Barnum started out 66-68 for 134, which Arnold Palmer wouldn't have thrown back, and Herman Barron, who walks around a golf course with the springy bounce of a rubber ball, did the same with two 67s. Errie Ball, a trim little English-born pro whose great-uncle John won the British Open in 1890 and was eight times British Amateur champion, followed a 71 with an eight-under-par 64 for a 135, but Errie blew to 73 on Saturday. Barnum had a 69 on Saturday, and so did Barron, to maintain the tie at 203, a stroke ahead of Henry Ransom, the gentlemanly Texan who coaches golf at Texas A&M. On Sunday it was Barron, peppy and distinguished as ever—Teacher's ad agency should be pleased—who was able to produce yet another good round. His three-under-par 69 gave him a 272 and a record low score for the Seniors'. He beat Barnum by two strokes and Ransom by seven. All in all, seven old pros were under par for the four rounds, a tribute to the skills of middle age—and never mind those who say the young pros would tear Port St. Lucie apart.

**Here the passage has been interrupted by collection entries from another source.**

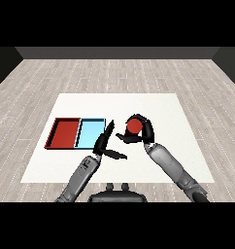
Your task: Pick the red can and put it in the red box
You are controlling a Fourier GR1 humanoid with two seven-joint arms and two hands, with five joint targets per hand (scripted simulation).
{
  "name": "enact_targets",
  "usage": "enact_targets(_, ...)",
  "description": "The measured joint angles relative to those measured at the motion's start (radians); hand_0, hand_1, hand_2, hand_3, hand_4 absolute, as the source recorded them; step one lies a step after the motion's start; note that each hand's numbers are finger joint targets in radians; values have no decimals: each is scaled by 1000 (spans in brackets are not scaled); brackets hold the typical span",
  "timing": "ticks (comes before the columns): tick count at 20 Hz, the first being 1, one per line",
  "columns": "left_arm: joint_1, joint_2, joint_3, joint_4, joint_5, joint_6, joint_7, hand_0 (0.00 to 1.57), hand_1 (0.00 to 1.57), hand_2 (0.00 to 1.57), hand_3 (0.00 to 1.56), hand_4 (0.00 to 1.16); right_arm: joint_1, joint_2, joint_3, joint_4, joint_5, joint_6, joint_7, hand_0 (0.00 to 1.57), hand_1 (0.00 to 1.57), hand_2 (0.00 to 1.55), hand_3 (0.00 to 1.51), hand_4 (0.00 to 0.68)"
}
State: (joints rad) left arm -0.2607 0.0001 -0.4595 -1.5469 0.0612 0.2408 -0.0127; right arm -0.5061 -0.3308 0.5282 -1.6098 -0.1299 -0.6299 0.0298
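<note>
The red can (134, 126) is held above the white table, right of the trays, with my right hand (144, 132) curled round it; fingers arch over its top and the thumb reaches under its left side. The red tray (64, 133) lies at the left of the table. My left hand (105, 143) hovers by the near right corner of the light blue tray (90, 133), fingers straight and pointing away, thumb stretched to the right, holding nothing.
The white table (158, 107) spreads beyond the trays to the right and back. The two trays lie side by side, sharing one wall. A wooden floor surrounds the table.
</note>
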Motion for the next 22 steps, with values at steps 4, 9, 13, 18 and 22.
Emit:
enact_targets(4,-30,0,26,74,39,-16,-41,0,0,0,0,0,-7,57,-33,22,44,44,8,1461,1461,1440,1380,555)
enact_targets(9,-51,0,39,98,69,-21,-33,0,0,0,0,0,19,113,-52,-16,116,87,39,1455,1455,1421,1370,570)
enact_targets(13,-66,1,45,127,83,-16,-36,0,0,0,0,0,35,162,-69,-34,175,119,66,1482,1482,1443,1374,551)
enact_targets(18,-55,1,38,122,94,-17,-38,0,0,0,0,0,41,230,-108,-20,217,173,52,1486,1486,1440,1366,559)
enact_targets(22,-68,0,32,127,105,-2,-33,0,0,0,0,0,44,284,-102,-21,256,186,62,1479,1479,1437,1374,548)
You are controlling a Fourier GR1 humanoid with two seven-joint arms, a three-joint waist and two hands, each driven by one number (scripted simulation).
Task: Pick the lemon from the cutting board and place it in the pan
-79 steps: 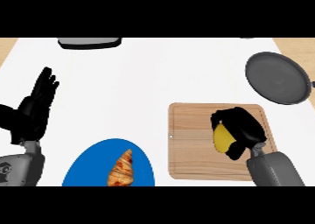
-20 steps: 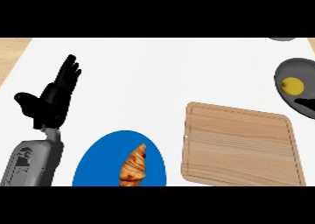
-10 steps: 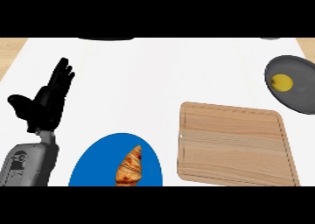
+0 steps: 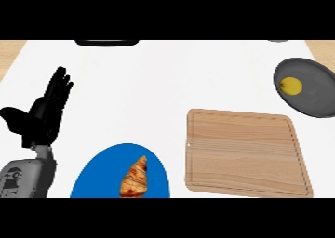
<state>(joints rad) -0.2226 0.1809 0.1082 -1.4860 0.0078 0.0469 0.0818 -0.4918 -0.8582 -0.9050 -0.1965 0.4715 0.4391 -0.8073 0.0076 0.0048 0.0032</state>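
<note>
Where the white counter (image 4: 163, 83) runs out toward the far right, the lemon (image 4: 291, 85) sits inside the dark pan (image 4: 320, 100), a little left of the pan's middle and touching its floor. The pan is round and grey-black, and its right side is cut off by the edge of the view.

Nearer, and just left of the pan, lies the wooden cutting board (image 4: 247, 153) — flat on the counter, with rounded corners and its grain running left to right. The lemon is well apart from it.

To the left of the board, at the near edge, is a blue plate (image 4: 101, 179) with a croissant (image 4: 134, 176) on it, standing lengthwise with its tip pointing away. The plate and the board are near each other but do not touch.

At the left side of the view the left hand (image 4: 41, 118) rests above the counter — fingers (image 4: 59, 86) straight and pointing away, thumb out to the left, holding nothing. Its grey forearm (image 4: 23, 179) comes up from the near left corner. The right hand does not show anywhere.

Along the far edge, left of centre, a dark flat object (image 4: 107, 42) is half cut off; I cannot tell what it is.
</note>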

What Barron and the others really showed last week is that the PGA Seniors' tournament has moved out of the atmosphere of an annual convention of oldtimers and into the spectrum of major golf competition. The quality of play is close to that seen on the regular tour. Moreover, this is a friendly tournament, with the informal camaraderie of a club championship. Ronald Teacher, the Scotsman who heads the Teacher company, acknowledged that the tournament was excellent publicity for his product, but he added, "We'd sponsor it even if it wasn't. You meet so many nice people."